PROBLEM DETAILS: Check each line of the data for "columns" and select those that have it.
═════ DATA FOR THIS TASK ═════
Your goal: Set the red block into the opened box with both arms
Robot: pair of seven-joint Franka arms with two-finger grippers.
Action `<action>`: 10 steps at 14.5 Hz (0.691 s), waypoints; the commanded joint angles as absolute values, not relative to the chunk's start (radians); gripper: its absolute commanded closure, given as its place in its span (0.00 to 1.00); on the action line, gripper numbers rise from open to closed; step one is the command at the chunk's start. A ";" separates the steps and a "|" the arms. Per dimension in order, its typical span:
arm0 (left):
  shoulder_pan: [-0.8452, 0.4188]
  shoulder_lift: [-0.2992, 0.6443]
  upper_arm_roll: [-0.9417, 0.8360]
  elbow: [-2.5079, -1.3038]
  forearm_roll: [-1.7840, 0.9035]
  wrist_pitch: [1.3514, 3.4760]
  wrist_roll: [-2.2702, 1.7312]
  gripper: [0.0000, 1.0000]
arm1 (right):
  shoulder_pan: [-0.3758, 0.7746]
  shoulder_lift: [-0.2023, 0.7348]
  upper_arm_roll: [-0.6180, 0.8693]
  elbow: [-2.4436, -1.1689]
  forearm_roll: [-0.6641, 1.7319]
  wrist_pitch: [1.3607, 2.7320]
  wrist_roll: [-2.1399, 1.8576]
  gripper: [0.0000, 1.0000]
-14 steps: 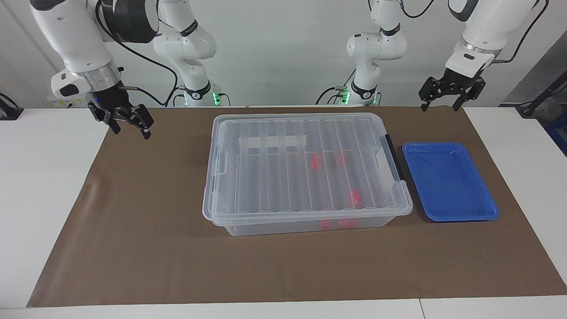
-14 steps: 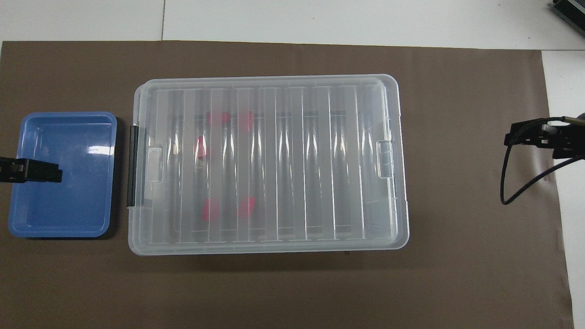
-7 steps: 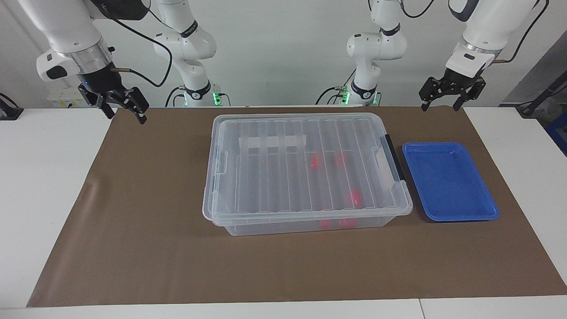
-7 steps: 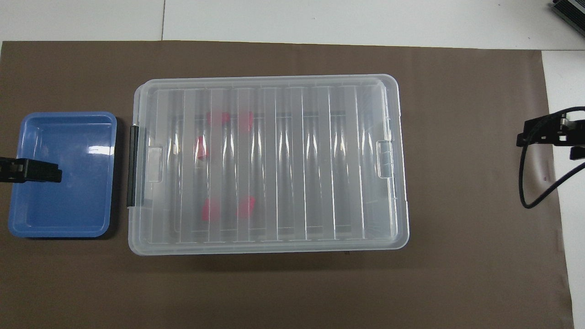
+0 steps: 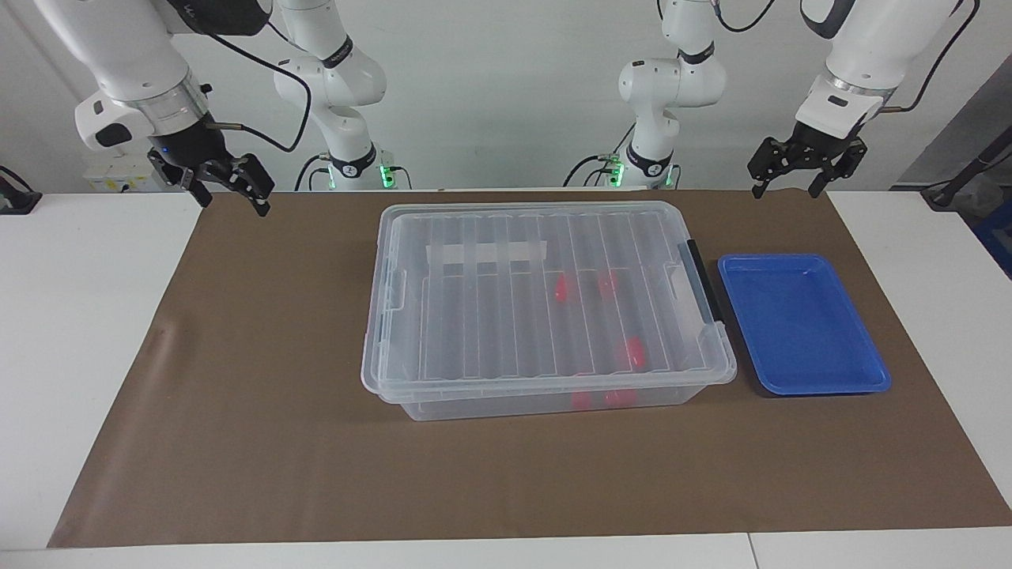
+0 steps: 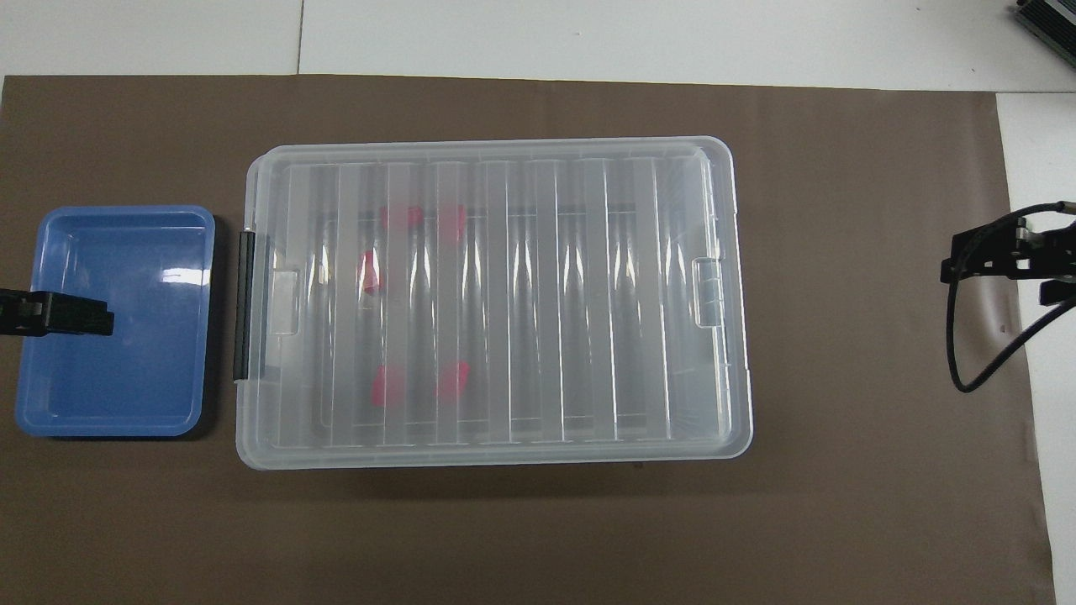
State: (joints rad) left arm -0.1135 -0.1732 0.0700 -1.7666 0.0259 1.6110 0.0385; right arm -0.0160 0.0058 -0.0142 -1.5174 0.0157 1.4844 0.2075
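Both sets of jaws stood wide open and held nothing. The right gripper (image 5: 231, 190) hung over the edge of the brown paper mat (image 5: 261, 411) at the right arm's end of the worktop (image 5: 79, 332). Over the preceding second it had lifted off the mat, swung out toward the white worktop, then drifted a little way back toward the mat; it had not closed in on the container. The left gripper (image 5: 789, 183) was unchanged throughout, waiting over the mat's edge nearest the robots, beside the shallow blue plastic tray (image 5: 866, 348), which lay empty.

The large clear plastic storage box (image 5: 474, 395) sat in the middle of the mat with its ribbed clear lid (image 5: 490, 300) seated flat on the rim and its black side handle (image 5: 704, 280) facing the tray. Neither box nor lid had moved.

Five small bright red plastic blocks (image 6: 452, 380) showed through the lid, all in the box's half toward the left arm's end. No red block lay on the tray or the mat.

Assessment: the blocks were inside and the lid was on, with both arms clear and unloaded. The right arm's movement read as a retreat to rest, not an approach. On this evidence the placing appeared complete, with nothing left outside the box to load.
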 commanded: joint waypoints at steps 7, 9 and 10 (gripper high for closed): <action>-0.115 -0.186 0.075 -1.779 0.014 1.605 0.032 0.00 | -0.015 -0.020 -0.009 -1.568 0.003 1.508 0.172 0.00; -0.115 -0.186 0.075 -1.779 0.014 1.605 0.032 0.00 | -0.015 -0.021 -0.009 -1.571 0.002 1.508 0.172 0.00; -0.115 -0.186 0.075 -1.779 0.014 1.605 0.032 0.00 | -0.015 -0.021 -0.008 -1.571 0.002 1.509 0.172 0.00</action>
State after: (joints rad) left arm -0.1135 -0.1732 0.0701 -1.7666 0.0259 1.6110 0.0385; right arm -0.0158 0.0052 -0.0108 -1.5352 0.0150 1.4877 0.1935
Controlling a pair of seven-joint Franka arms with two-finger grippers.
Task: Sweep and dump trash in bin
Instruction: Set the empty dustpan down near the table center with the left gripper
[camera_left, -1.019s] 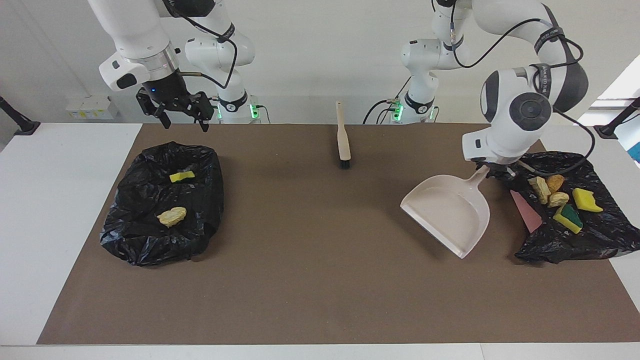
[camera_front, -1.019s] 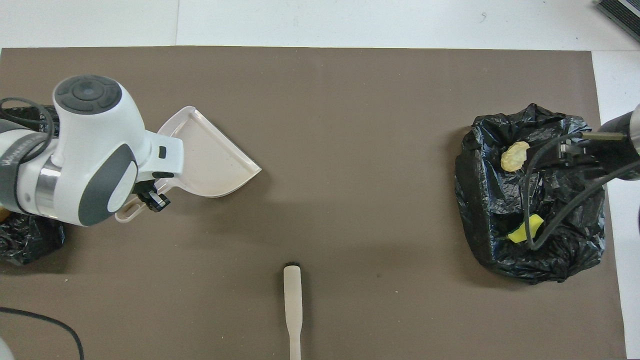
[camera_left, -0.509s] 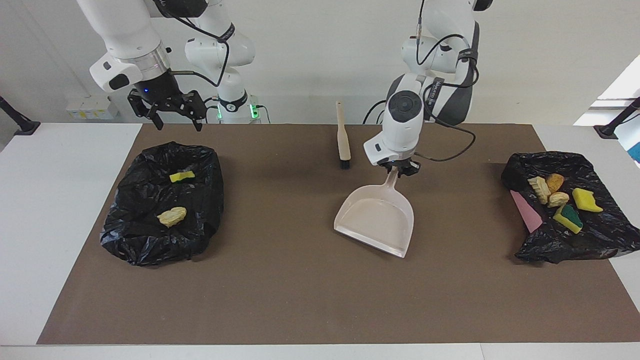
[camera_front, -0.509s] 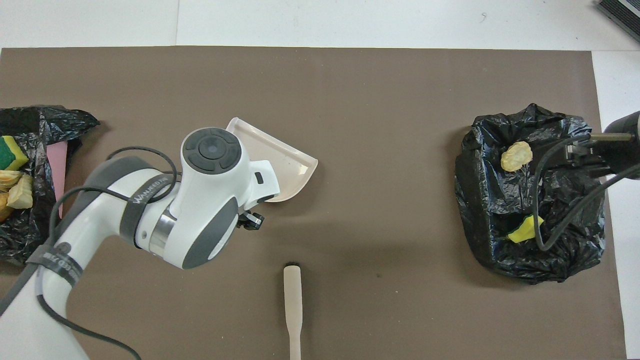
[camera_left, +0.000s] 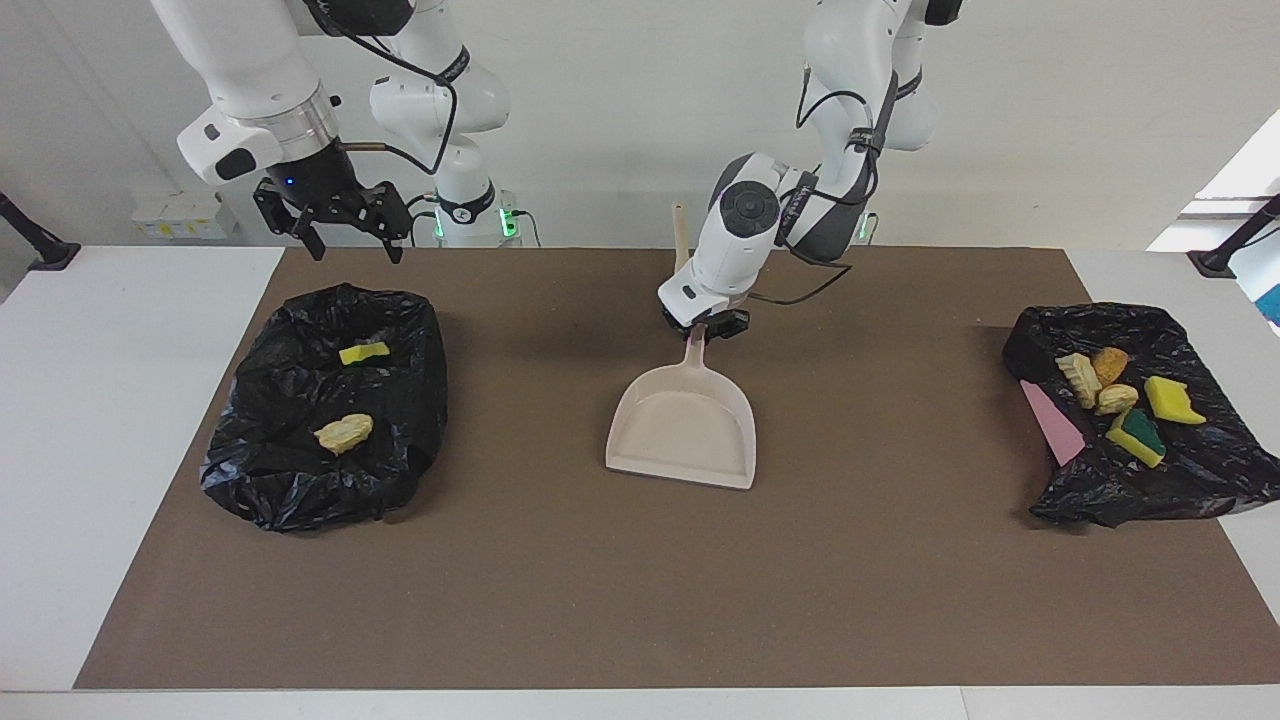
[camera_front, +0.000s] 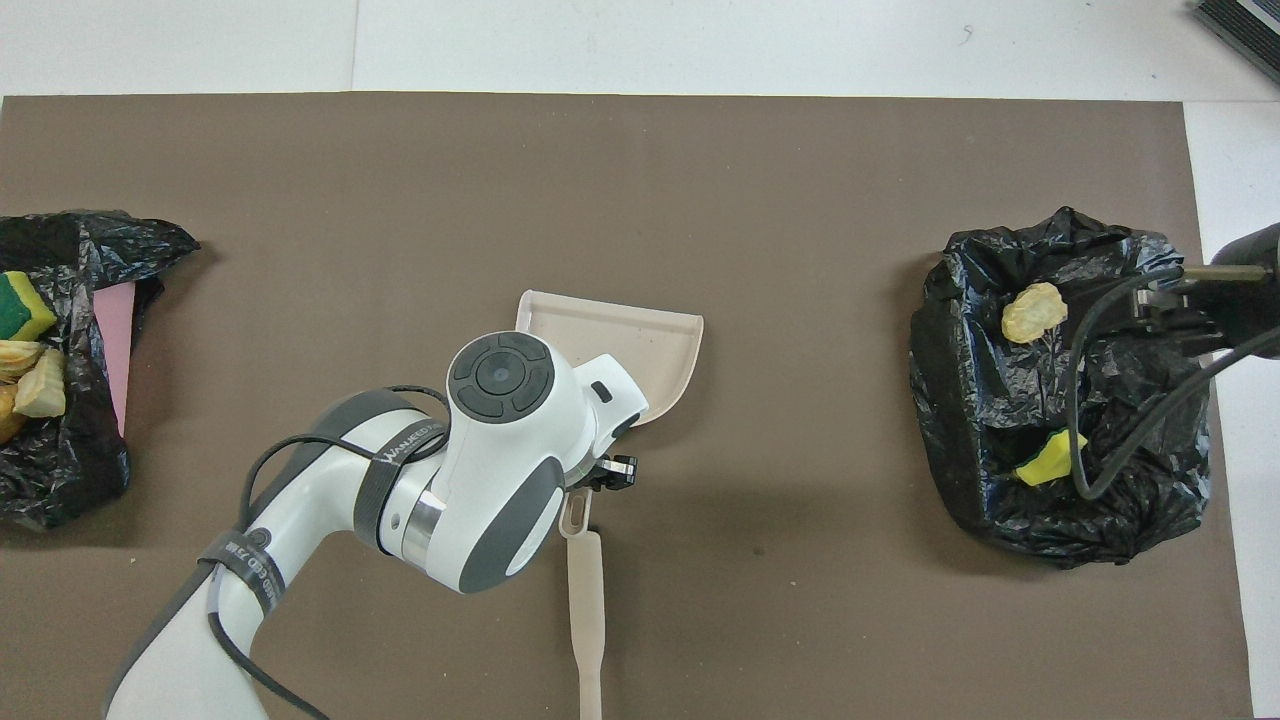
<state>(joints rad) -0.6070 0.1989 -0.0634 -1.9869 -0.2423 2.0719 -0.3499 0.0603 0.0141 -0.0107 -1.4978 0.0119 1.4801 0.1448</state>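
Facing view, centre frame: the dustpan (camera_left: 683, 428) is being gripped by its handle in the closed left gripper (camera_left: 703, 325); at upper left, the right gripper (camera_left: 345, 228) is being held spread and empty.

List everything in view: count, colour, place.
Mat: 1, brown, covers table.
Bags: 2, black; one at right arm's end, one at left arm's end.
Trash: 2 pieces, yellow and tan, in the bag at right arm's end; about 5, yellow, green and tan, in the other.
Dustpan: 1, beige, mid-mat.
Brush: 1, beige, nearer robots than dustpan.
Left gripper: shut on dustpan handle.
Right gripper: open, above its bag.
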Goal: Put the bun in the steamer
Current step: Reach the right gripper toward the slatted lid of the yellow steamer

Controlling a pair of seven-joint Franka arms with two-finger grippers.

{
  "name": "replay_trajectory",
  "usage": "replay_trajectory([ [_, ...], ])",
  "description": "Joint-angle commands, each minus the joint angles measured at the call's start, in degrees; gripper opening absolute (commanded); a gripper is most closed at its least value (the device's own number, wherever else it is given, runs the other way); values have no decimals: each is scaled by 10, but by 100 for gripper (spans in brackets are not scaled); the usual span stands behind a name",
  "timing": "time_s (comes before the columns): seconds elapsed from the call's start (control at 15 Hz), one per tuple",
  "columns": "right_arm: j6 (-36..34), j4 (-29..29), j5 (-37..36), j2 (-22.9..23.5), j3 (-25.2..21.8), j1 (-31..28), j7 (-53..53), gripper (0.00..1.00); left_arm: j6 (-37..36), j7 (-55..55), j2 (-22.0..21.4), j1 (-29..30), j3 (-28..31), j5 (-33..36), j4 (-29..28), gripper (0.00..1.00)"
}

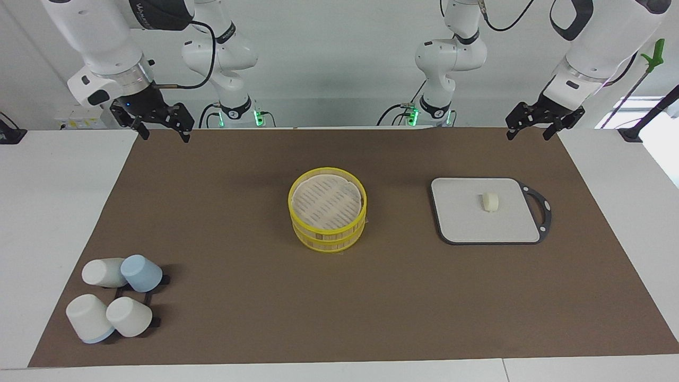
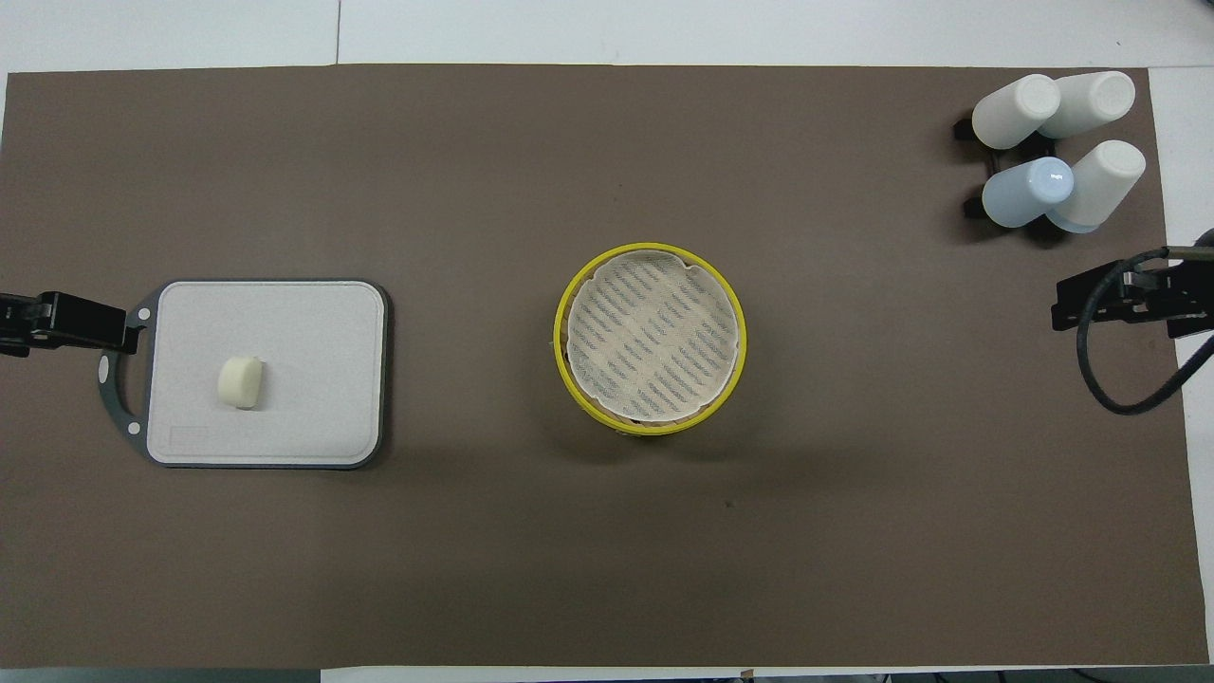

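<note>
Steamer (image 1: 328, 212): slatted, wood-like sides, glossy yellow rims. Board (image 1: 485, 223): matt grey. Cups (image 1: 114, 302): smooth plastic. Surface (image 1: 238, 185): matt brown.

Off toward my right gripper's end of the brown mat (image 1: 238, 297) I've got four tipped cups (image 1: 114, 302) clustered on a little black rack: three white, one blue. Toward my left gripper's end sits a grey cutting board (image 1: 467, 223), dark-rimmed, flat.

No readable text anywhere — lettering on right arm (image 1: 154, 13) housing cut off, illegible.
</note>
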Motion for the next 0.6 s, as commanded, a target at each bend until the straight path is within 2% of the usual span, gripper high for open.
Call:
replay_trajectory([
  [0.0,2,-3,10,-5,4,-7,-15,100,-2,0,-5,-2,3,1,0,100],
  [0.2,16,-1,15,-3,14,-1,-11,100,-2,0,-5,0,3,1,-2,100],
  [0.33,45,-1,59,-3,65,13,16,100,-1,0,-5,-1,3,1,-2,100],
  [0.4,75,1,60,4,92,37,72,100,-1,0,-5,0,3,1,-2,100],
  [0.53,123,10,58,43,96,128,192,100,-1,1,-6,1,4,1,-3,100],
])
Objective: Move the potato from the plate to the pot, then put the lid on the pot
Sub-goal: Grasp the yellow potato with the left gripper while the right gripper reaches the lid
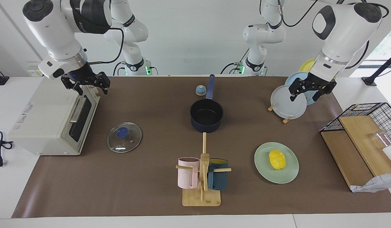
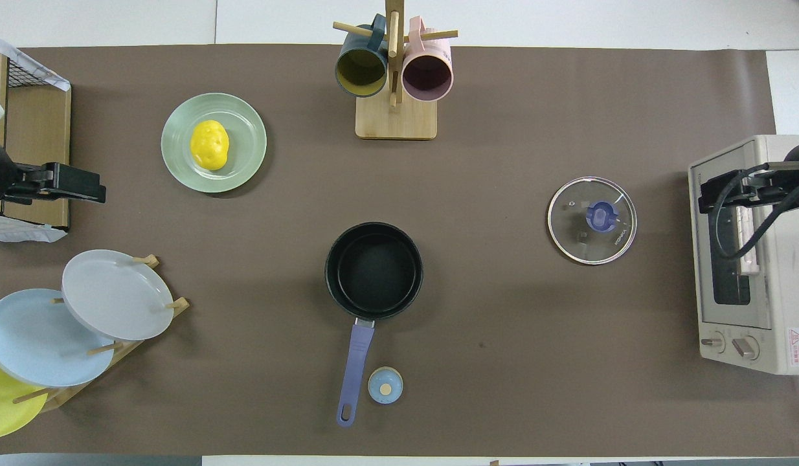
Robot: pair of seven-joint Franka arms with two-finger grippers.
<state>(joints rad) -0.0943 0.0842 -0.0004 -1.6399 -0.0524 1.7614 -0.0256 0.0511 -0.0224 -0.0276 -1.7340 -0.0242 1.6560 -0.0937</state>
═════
WORKED SOLUTION:
  "timing": "time_s (comes before the columns): seconds elapsed from the call's start (control at 15 Hz), one per tuple",
  "columns": "right_arm: j6 (-36..34), j4 (-29..29), j5 (-37..36), j2 (-22.9..23.5), j3 (-25.2..21.8), j1 (-31..28), j7 (-53..53), gripper (0.00..1.00); left_arm: j6 (-37..36), j7 (-55..55), j2 (-22.0..21.4), j1 (-29..30), j3 (-28..31), j5 (-33..36), j4 (-29..28), gripper (0.00..1.00)"

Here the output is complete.